Columbia Mall
- Location: Grand Forks, North Dakota
- Address: 2800 S Columbia Rd.
- Opened: August 2, 1978
- Developer: Dayton Hudson Corporation
- Owner: GK Development, Inc.
- Stores: 70+
- Anchor tenants: 4 (1 vacant, 1 under construction)
- Floor area: 710,000 sq ft (66,000 m^{2})
- Floors: 1
- Public transit: Cities Area Transit
- Website: shopcolumbiamall.com

= Columbia Mall (Grand Forks) =

Columbia Mall is an enclosed regional shopping mall in Grand Forks, North Dakota located at the intersection of 32nd Avenue South and Columbia Road. The mall opened in 1978, and was developed by the Dayton Hudson Corporation (now Target Corporation) at a cost of roughly $20 million. Today, Columbia Mall features the traditional retailers JCPenney and Scheels, and also currently features several prominent specialty retailers such as Bath & Body Works, Hot Topic, Maurices (closing Fall 2026), and Men's Warehouse. GK Development, Inc. of Barrington, Illinois, is the current owner of the mall. Macy's was a former anchor store on the south side of the mall before they closed on March 26, 2017, due to company issues, along with Sears on the north side of the mall until they closed October 18, 2018 due to bankruptcy issues with the business.

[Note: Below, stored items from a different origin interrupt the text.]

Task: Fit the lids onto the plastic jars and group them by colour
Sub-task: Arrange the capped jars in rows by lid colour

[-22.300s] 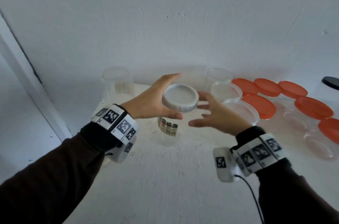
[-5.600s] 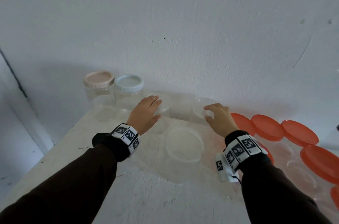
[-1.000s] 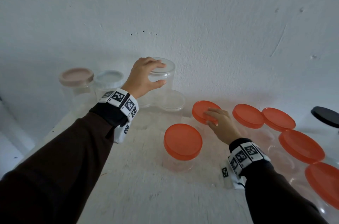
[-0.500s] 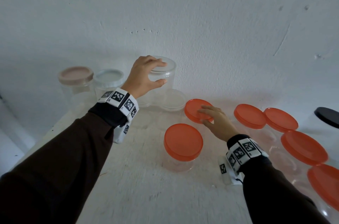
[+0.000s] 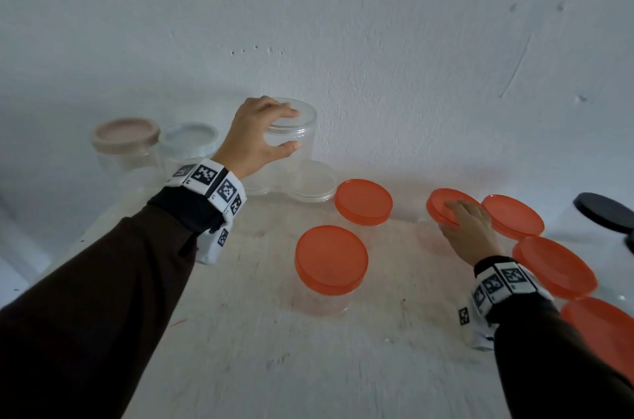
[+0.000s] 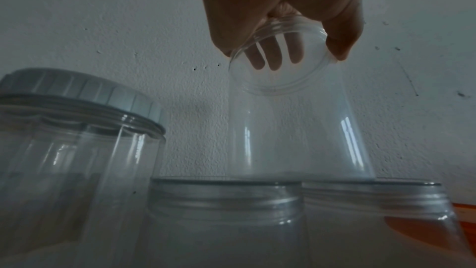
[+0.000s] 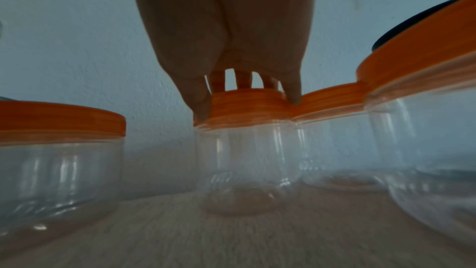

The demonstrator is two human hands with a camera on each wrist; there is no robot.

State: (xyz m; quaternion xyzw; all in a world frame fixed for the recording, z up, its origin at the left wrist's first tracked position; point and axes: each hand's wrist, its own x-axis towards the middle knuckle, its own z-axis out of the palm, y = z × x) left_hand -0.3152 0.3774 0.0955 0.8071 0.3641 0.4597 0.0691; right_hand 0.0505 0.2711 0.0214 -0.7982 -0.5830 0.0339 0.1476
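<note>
My left hand [image 5: 288, 129] [image 6: 283, 48] grips the clear lid [image 6: 280, 80] of a clear jar [image 5: 296, 157] [image 6: 296, 129] from above. That jar stands stacked on two clear-lidded jars [image 5: 317, 187] [image 6: 224, 211] by the wall. My right hand [image 5: 450, 220] [image 7: 247, 100] curls its fingers and thumb round the orange lid [image 5: 442, 204] [image 7: 247, 107] of a small clear jar [image 7: 247, 160] standing on the table [image 5: 343, 367]. Two more orange-lidded jars [image 5: 331, 260] [image 5: 363, 200] stand free at the centre.
A pink-lidded jar [image 5: 125, 132] and a white-lidded jar [image 5: 190, 137] [image 6: 77, 150] stand at the back left. Several more orange-lidded jars [image 5: 513, 214] [image 5: 554, 266] crowd the right side, with a black-lidded jar [image 5: 603, 211] at the far right. The wall rises right behind.
My right hand let go of the orange-lidded jar it had slid left and moved right onto another orange lid. My left hand stays on the stacked clear jar.
</note>
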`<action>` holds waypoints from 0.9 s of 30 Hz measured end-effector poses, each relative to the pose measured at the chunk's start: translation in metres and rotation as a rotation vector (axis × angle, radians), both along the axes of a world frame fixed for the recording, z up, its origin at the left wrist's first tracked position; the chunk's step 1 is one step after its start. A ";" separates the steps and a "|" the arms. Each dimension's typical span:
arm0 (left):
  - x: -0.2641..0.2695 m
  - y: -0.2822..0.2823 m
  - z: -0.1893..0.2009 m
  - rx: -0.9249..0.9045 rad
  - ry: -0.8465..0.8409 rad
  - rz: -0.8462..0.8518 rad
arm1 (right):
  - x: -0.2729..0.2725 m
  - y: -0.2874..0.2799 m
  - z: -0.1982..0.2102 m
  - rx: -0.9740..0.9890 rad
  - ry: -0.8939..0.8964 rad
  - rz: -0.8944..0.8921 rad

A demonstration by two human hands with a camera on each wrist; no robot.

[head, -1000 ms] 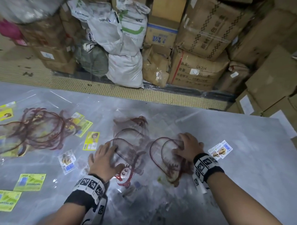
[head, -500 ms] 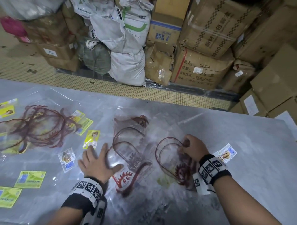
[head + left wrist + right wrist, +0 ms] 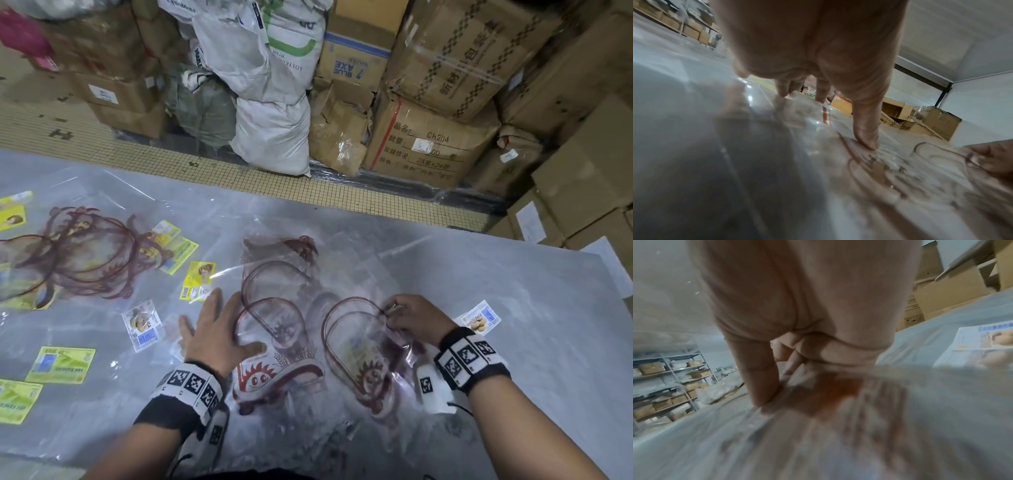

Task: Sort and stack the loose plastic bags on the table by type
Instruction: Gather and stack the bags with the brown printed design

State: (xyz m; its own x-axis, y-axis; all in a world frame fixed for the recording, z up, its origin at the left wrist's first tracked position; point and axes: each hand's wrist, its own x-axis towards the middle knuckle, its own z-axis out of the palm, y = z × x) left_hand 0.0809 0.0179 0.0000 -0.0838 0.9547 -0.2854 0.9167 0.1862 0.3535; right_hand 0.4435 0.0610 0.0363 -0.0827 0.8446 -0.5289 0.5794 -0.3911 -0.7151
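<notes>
Sorting stands partly done, in my judgement. On the grey table [image 3: 513, 308] one gathered heap of clear bags with dark red print [image 3: 68, 260] lies at the far left, overlapping but not squared. Small bags with yellow labels [image 3: 61, 364] and blue-and-white labels [image 3: 142, 323] lie scattered singly around it, and one more labelled bag [image 3: 481, 320] sits alone just beyond the right hand; none of these is stacked. Between the hands a loose spread of red-printed bags remains. The left hand [image 3: 214, 334] lies flat with fingers straight and spread, thumb pressing the near bag [image 3: 274, 329], holding nothing. The right hand [image 3: 412, 317] has fingers curled, pinching the far edge of a second red-printed bag [image 3: 356, 349]; the right wrist view shows thumb closed against fingers on plastic, though blurred. That bag lies flat on the table, long axis running from near to far, the arched end of its print pointing away from the person and slightly left, the sun figure at the near end. Cardboard boxes [image 3: 428, 144] and white sacks [image 3: 270, 133] stand on the floor behind. Most of the work is left.
</notes>
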 end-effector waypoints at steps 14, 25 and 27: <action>-0.001 -0.006 0.005 0.067 -0.030 0.154 | -0.055 0.012 0.049 0.099 0.798 -0.401; -0.006 -0.010 0.002 0.145 -0.443 0.354 | -0.119 -0.013 -0.016 0.087 0.255 -0.077; -0.008 -0.008 0.001 0.126 -0.532 0.410 | -0.125 -0.017 -0.024 0.122 0.178 -0.086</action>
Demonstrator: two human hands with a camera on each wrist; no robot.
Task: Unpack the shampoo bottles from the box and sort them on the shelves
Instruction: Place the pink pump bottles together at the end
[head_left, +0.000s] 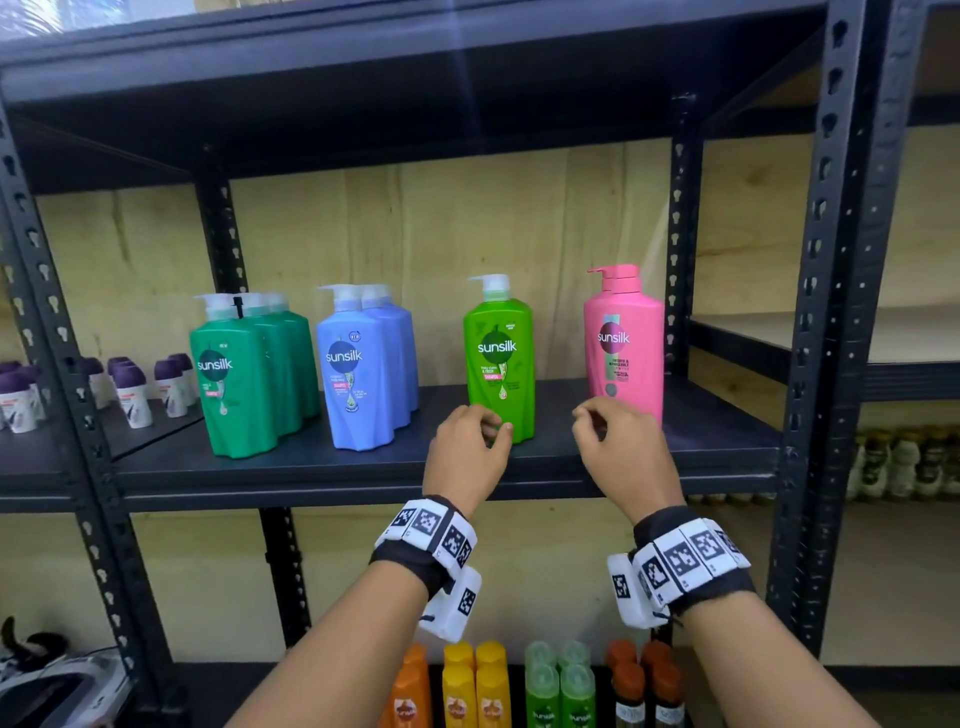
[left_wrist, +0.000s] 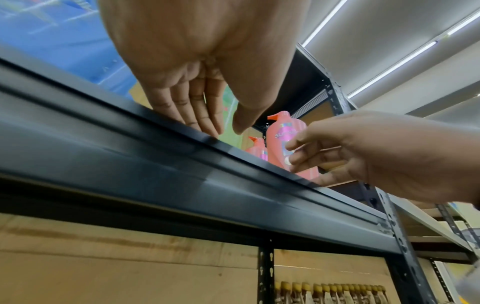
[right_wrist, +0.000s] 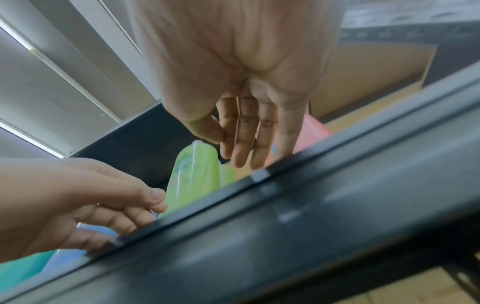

It is the largest mall within 70 mi. Located 80 mi from the Canada–US border and 140 mi from Winnipeg, the mall draws a significant number of customers from Canada.

==History==

=== Initial concepts ===
Dayton Hudson experienced fierce competition for a new mall in the city of Grand Forks in 1975. While their proposal was to build a mall at the intersection of 32nd Avenue South and Columbia Road, Inland Construction of Edina, Minnesota wanted to build a mall at 32nd Avenue South and Washington Street (one mile east of the Dayton Hudson site), which was quickly dismissed, while a group of local investors and Farber-Kelley Ltd. of Toronto advanced a proposal for a mall at DeMers Avenue and 42nd Street to be called "Marketplace West." While Marketplace West was initially preferred by the city planning department, a referendum was called to annex Dayton Hudson's proposed Columbia Mall site to the city. When it passed, the city council interpreted it as a public endorsement of the Columbia Mall project. The Marketplace West site later became the home of the Alerus Center arena and convention center.

=== Early tenants ===
Columbia Mall opened on August 2, 1978, with 571800 sqft of retail space. The three initial anchors included both Dayton Hudson-owned Target and Dayton's stores as well as a JCPenney store. In 2000, a Sears department store relocated from the Grand Cities Mall to the Columbia Mall, bringing the total number of anchor tenants in the mall to four. By 2001, Target relocated to a larger space on 32nd Avenue South, becoming a SuperTarget. The Dayton's location was also changed to a Marshall Field's that year following a national merger. Marshall Field's was later purchased by May Department Stores in 2004 and merged with Federated Department Stores in 2005 and subsequently converted to Macy's.

=== Current operations ===
By 2005, GK Development added a new food court named Dakota Cafe. The American Red Cross established a temporary disaster relief operations headquarters at the shopping center in response to the August 26, 2007, tornado that struck nearby Northwood, ND. In 2014, a new Scheels All Sports was added to the mall in the former Target.

In 2017, Macy's closed. In 2018, Sears closed. Several potential replacement tenants have eyed the vacant anchor store buildings.

In 2026, a company called Midwest Ventures announced that they would be converting the former Macy's into a mixed-use facility. The City of Grand Forks approved a rezoning proposal from Midwest Ventures in partnership with Crary Real Estate and the Haugs Family, that would allow the developer to transition the old Macy's space into a commercial and storage facility. Renovation of the mixed-use facility began in 2026.